Amaurose: Blind durch Kontaktlinse
Eine 84-jährige Frau suchte ihren Hausarzt auf, weil sie rechtsseitig zunächst nur unscharf sehen konnte. Daraus entwickelte sich rasch ein „schwarzer Balken“ vor dem Auge, weshalb die Dame zur weiteren Klärung ins Krankenhaus überwiesen wurde. Anamnestisch waren eine arterielle Hypertonie und eine beidseitige Katarakt-OP bekannt. Mit dieser Krankengeschichte und den Ergebnissen ihrer Untersuchungen haben Anna Heinen und Privatdozent Dr. David Czell von der Klinik für Innere Medizin des Spitals Linth in Uznach sicher auch zunächst an das Pferd in Form eines akuten arteriellen Gefäßverschlusses gedacht. Die Kollegen fanden eine vollständige Amaurose auf dem rechten Auge mit Anisokorie. Zudem war der Blutdruck deutlich erhöht (184/100 mmHg) und im EKG zeigte sich ein normfrequenter Sinusrhythmus.
Mit einer CT des Schädels plus extra- und intrakranieller Angiographie lockten die Ärzte das Zebra schließlich hervor.
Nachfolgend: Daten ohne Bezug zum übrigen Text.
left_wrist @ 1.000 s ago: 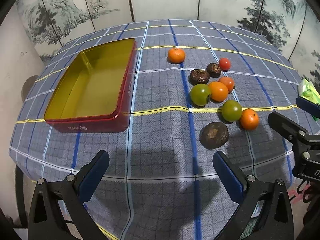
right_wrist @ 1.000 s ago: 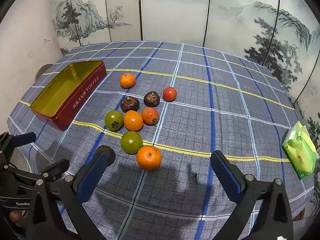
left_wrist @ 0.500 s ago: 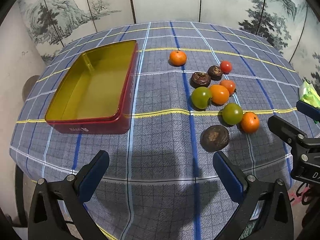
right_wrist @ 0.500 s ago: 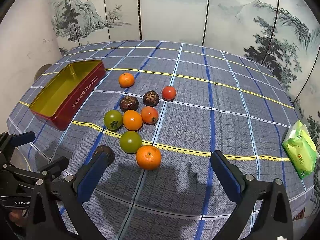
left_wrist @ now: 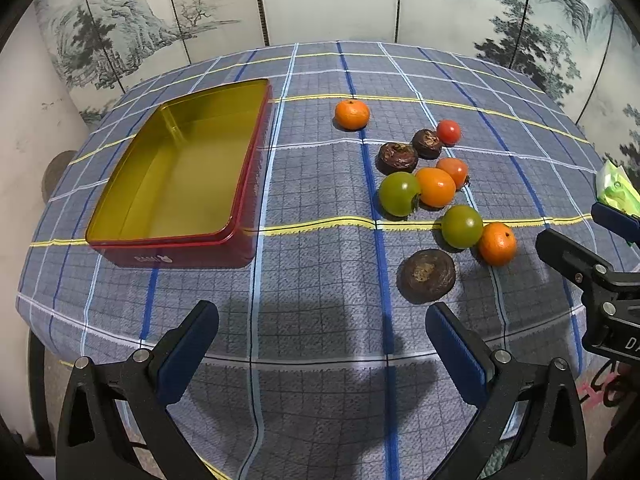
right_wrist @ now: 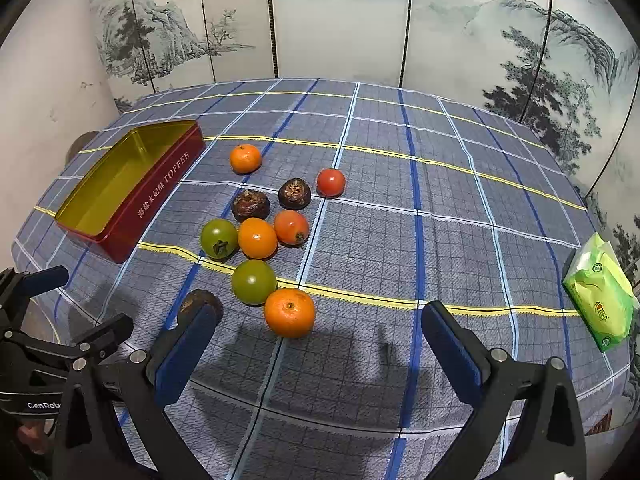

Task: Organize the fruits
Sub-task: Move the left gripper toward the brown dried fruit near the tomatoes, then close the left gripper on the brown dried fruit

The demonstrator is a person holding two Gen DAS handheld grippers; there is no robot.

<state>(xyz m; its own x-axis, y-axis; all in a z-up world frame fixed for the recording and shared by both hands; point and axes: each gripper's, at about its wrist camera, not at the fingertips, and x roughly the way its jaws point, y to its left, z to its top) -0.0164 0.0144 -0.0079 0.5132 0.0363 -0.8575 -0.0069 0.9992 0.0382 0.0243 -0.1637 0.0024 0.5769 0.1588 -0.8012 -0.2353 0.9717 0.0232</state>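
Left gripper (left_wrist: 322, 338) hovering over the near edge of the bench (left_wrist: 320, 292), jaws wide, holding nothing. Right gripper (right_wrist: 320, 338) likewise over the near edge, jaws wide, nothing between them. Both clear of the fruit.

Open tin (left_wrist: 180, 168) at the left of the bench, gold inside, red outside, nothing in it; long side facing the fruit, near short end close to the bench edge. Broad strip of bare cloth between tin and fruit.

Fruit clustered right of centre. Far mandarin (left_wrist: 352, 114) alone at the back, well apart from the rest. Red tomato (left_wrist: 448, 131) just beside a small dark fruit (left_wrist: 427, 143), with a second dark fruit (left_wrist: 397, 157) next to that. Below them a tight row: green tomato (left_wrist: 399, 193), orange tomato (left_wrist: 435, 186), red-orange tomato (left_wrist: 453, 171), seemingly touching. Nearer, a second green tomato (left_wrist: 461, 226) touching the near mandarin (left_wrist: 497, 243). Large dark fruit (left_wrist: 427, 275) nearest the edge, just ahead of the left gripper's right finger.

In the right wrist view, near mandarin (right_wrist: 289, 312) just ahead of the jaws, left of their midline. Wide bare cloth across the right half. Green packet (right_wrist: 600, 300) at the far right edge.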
Neben einer Carotis-interna-Stenose erkannten sie auf den Aufnahmen, dass auf der rechten Seite die beim Augeneingriff eingesetzte Kunstlinse in den Glaskörper luxiert war. Daraufhin verlegten Anna Heinen und Dr. Czell die Dame in ein Zentrum mit Augenklinik, wo eine Pars-plana-Vitrektomie durchgeführt wurde. Die Chirurgen entfernten die luxierte Linse und implantierten eine neue, die sie retropupillär fixierten.
Bei einseitiger Amaurose von älteren Patienten mit Gefäßvorerkrankung ist es nicht verwerflich, zunächst an einen akuten Arterienverschluss zu denken, betonen die Autoren. Auch kommen eine Ablatio retinae, eine Kompression oder ein durchgetrennter Sehnerv, Intoxikationen, Tumoren oder degenerative Netzhauterkrankungen infrage. Aber es gibt sie eben, die sprichwörtlichen Zebras, wie der Fall gezeigt hat. Wenn auch selten.
Die Verlagerung einer Intraokularlinse tritt in zehn Jahren bei etwa einem von 1000 Patienten auf. Das Risiko kumuliert jedoch, nach 25 Jahren sind bereits 2 unter 100 betroffen. Man sollte das Fernglas also nicht komplett aus der Tasche verbannen, zumal Patienten immer älter werden und länger mit dem Implantat leben.